◆ What the task requires
Write out every record below exactly as it appears, omitting the pictures.

◆ Data shown
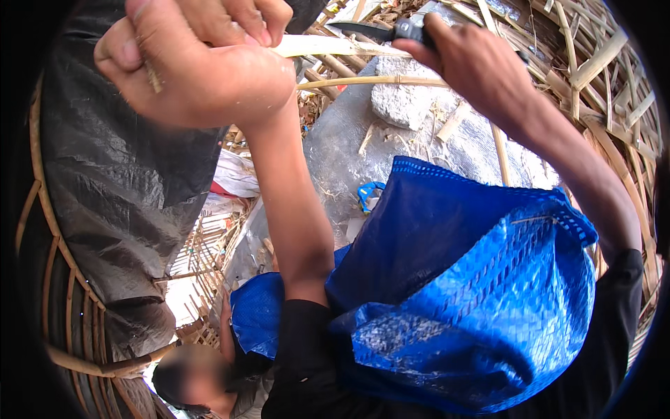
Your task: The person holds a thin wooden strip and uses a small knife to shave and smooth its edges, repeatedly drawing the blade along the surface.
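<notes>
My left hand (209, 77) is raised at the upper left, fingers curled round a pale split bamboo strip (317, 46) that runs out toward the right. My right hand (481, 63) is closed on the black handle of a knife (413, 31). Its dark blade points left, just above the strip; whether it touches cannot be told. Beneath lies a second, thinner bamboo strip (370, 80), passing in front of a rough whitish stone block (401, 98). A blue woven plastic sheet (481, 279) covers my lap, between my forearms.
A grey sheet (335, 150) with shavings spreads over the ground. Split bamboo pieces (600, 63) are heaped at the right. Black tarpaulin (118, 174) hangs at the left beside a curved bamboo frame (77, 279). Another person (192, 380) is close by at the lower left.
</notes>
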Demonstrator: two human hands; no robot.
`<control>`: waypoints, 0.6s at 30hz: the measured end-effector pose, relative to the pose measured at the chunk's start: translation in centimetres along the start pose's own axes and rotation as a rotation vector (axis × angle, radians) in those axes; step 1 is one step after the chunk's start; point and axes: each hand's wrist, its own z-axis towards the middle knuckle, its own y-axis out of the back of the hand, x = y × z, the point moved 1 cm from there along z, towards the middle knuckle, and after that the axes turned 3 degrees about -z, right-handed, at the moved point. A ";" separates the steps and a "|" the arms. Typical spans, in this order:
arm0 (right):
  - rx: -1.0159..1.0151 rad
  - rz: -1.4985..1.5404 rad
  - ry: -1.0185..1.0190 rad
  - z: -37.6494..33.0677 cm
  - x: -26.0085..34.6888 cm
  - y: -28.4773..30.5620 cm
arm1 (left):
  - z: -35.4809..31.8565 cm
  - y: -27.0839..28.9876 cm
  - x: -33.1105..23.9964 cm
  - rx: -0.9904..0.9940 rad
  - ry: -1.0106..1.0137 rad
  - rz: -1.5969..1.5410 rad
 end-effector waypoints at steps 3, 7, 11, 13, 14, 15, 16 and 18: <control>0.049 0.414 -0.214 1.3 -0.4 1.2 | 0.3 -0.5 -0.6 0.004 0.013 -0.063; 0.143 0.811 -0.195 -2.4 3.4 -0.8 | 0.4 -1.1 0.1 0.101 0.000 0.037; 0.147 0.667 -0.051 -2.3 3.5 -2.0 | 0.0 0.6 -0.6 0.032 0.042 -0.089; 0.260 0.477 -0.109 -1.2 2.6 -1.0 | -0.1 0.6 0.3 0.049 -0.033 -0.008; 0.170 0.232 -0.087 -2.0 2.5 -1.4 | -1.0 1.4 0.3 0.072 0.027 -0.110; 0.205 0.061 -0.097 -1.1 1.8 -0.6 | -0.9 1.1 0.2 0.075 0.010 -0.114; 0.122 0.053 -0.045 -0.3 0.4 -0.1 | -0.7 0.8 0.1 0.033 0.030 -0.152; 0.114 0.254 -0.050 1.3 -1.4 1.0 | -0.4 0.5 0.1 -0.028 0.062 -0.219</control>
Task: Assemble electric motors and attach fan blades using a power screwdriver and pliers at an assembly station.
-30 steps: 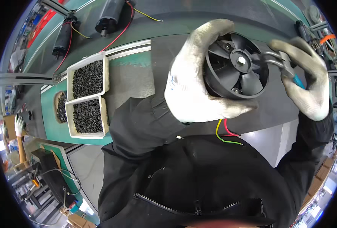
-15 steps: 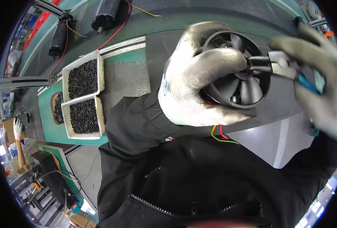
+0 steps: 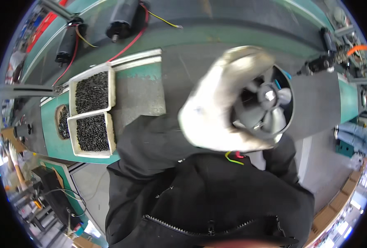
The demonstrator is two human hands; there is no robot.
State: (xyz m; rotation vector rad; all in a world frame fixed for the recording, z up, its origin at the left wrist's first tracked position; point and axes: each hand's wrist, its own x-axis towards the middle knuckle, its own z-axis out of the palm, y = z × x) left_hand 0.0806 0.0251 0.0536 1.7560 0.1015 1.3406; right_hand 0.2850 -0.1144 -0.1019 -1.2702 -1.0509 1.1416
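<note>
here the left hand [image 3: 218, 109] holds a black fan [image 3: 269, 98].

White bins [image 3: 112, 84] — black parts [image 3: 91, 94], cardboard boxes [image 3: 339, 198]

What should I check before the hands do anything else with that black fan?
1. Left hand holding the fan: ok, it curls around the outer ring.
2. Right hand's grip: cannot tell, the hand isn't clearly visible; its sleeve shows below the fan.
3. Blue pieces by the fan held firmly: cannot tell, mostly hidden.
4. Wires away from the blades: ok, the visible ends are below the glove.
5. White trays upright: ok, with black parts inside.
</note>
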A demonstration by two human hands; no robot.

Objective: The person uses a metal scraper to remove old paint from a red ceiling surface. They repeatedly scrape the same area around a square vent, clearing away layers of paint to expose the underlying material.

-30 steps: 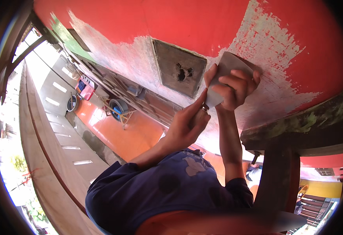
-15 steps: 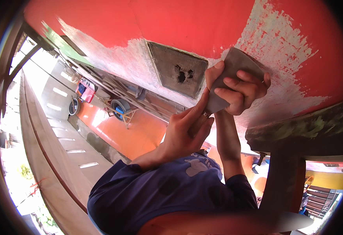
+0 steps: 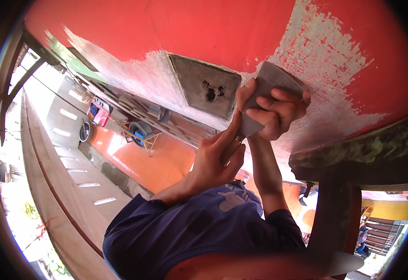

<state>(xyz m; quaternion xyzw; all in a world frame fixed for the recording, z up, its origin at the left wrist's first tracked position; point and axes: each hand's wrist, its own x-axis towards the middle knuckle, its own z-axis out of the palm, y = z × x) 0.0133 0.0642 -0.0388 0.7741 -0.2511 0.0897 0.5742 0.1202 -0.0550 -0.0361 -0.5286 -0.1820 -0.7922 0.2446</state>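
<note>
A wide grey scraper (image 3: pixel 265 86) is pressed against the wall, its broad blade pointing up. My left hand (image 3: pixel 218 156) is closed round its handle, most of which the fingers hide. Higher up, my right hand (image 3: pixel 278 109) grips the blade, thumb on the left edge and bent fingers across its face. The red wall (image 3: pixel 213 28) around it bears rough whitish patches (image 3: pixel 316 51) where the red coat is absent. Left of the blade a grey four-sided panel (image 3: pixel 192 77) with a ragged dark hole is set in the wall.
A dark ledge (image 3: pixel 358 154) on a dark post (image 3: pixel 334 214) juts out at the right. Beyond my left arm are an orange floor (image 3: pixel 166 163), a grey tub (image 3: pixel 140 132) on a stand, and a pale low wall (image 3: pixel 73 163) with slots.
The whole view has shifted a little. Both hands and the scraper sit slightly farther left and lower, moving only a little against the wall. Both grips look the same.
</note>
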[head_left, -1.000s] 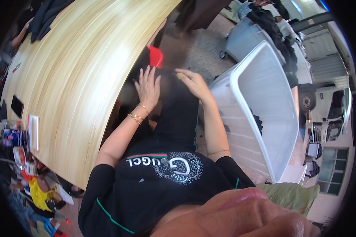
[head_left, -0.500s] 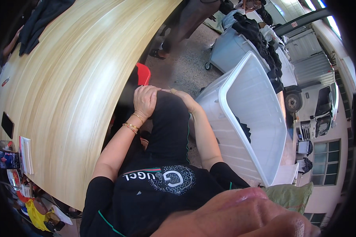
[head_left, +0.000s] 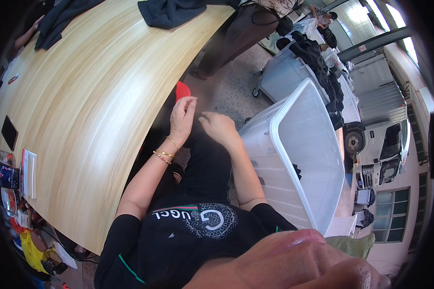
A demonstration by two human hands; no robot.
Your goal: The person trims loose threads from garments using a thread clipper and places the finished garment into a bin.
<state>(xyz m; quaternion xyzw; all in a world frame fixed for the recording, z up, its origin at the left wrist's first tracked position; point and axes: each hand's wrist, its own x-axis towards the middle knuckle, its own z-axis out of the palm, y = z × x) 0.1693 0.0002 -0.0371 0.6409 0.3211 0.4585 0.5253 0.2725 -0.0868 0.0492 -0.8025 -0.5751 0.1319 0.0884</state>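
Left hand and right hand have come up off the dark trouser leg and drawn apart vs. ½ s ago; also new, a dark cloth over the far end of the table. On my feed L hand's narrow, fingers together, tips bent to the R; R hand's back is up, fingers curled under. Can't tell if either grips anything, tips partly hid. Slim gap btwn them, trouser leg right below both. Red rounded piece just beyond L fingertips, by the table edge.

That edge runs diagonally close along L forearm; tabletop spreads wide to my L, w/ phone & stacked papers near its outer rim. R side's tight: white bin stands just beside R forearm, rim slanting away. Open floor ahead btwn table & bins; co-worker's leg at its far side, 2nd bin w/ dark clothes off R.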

◆ Task result
Your task: The person holds a thin wooden strip and uses a small knife to shave and smooth its edges, repeatedly drawing the blade along the surface.
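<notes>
My left hand (209, 77) is raised at the upper left, fingers curled round a pale split bamboo strip (317, 46) that runs out toward the right. My right hand (481, 63) is closed on the black handle of a knife (413, 31). Its dark blade points left, just above the strip; whether it touches cannot be told. Beneath lies a second, thinner bamboo strip (370, 80), passing in front of a rough whitish stone block (401, 98). A blue woven plastic sheet (481, 279) covers my lap, between my forearms.
A grey sheet (335, 150) with shavings spreads over the ground. Split bamboo pieces (600, 63) are heaped at the right. Black tarpaulin (118, 174) hangs at the left beside a curved bamboo frame (77, 279). Another person (192, 380) is close by at the lower left.
</notes>
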Demonstrator: two human hands; no robot.
`<control>`: waypoints, 0.6s at 30hz: the measured end-effector pose, relative to the pose measured at the chunk's start: translation in centimetres along the start pose's own axes and rotation as a rotation vector (axis × angle, radians) in those axes; step 1 is one step after the chunk's start; point and axes: each hand's wrist, its own z-axis towards the middle knuckle, its own y-axis out of the back of the hand, x = y × z, the point moved 1 cm from there along z, towards the middle knuckle, and after that the axes turned 3 degrees about -z, right-handed, at the moved point. A ";" separates the steps and a "|" the arms. Typical spans, in this order:
arm0 (right):
  - rx: -1.0159..1.0151 rad
  - rz: -1.4985..1.5404 rad
  - ry: -1.0185..1.0190 rad
  - z: -37.6494..33.0677 cm
  - x: -26.0085..34.6888 cm
  - y: -28.4773..30.5620 cm
arm1 (left):
  - z: -35.4809..31.8565 cm
  - y: -27.0839..28.9876 cm
  - x: -33.1105..23.9964 cm
  - rx: -0.9904..0.9940 rad
  - ry: -1.0106..1.0137 rad
  - rz: -1.5969..1.5410 rad
 end-effector waypoints at steps 3, 7, 11, 13, 14, 15, 16 and 18: <control>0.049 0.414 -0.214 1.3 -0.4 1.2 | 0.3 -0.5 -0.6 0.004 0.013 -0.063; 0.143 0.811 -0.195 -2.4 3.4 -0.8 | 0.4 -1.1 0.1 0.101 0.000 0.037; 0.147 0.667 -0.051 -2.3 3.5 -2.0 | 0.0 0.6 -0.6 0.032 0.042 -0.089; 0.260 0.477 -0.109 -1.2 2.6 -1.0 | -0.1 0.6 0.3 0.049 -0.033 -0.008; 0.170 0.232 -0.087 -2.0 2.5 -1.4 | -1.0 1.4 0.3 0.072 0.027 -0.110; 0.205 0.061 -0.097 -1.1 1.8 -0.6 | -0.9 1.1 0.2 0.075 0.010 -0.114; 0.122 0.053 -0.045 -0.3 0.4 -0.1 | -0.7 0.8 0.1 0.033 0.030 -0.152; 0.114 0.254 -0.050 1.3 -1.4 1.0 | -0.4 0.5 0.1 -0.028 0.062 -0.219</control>
Task: Assemble electric motors and attach fan blades using a power screwdriver and pliers at an assembly station.
-30 steps: 
-15 steps: 
+0 steps: 
The demonstrator is two human hands; there is no robot.
State: (xyz m; rotation vector rad; all in a world frame fixed for the recording, z up, its origin at the left wrist's first tracked position; point and axes: each hand's wrist, its own x-axis towards the middle knuckle, its own z-axis out of the palm, y = z × x) left_hand 0.0806 0.0251 0.0536 1.7560 0.1015 1.3406; right_hand 0.2850 -0.1144 -0.1019 -1.2702 -1.0509 1.1416
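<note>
here the left hand [image 3: 218, 109] holds a black fan [image 3: 269, 98].

White bins [image 3: 112, 84] — black parts [image 3: 91, 94], cardboard boxes [image 3: 339, 198]

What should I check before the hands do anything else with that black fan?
1. Left hand holding the fan: ok, it curls around the outer ring.
2. Right hand's grip: cannot tell, the hand isn't clearly visible; its sleeve shows below the fan.
3. Blue pieces by the fan held firmly: cannot tell, mostly hidden.
4. Wires away from the blades: ok, the visible ends are below the glove.
5. White trays upright: ok, with black parts inside.
</note>
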A demonstration by two human hands; no robot.

Objective: The person uses a metal scraper to remove old paint from a red ceiling surface. They repeatedly scrape the same area around a square vent, clearing away layers of paint to expose the underlying material.

-30 steps: 
-15 steps: 
+0 steps: 

<state>(xyz m; quaternion xyzw; all in a world frame fixed for the recording, z up, its origin at the left wrist's first tracked position; point and axes: each hand's wrist, its own x-axis towards the middle knuckle, its own z-axis out of the palm, y = z × x) 0.0133 0.0642 -0.0388 0.7741 -0.2511 0.0897 0.5742 0.1202 -0.0550 -0.0361 -0.5286 -0.1820 -0.7922 0.2446</state>
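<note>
A wide grey scraper (image 3: pixel 265 86) is pressed against the wall, its broad blade pointing up. My left hand (image 3: pixel 218 156) is closed round its handle, most of which the fingers hide. Higher up, my right hand (image 3: pixel 278 109) grips the blade, thumb on the left edge and bent fingers across its face. The red wall (image 3: pixel 213 28) around it bears rough whitish patches (image 3: pixel 316 51) where the red coat is absent. Left of the blade a grey four-sided panel (image 3: pixel 192 77) with a ragged dark hole is set in the wall.
A dark ledge (image 3: pixel 358 154) on a dark post (image 3: pixel 334 214) juts out at the right. Beyond my left arm are an orange floor (image 3: pixel 166 163), a grey tub (image 3: pixel 140 132) on a stand, and a pale low wall (image 3: pixel 73 163) with slots.
The whole view has shifted a little. Both hands and the scraper sit slightly farther left and lower, moving only a little against the wall. Both grips look the same.
</note>
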[head_left, -1.000s] 
[head_left, -0.500s] 
[head_left, +0.000s] 
A demonstration by two human hands; no robot.
Your goal: The person trims loose threads from garments using a thread clipper and places the finished garment into a bin.
<state>(xyz m; quaternion xyzw; all in a world frame fixed for the recording, z up, its origin at the left wrist's first tracked position; point and axes: each hand's wrist, its own x-axis towards the middle knuckle, its own z-axis out of the palm, y = z × x) 0.1693 0.0002 -0.0371 0.6409 0.3211 0.4585 0.5253 0.2725 -0.0868 0.0492 -0.8025 -0.5751 0.1319 0.0884</state>
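Left hand and right hand have come up off the dark trouser leg and drawn apart vs. ½ s ago; also new, a dark cloth over the far end of the table. On my feed L hand's narrow, fingers together, tips bent to the R; R hand's back is up, fingers curled under. Can't tell if either grips anything, tips partly hid. Slim gap btwn them, trouser leg right below both. Red rounded piece just beyond L fingertips, by the table edge.

That edge runs diagonally close along L forearm; tabletop spreads wide to my L, w/ phone & stacked papers near its outer rim. R side's tight: white bin stands just beside R forearm, rim slanting away. Open floor ahead btwn table & bins; co-worker's leg at its far side, 2nd bin w/ dark clothes off R.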

Nothing further is needed for the answer.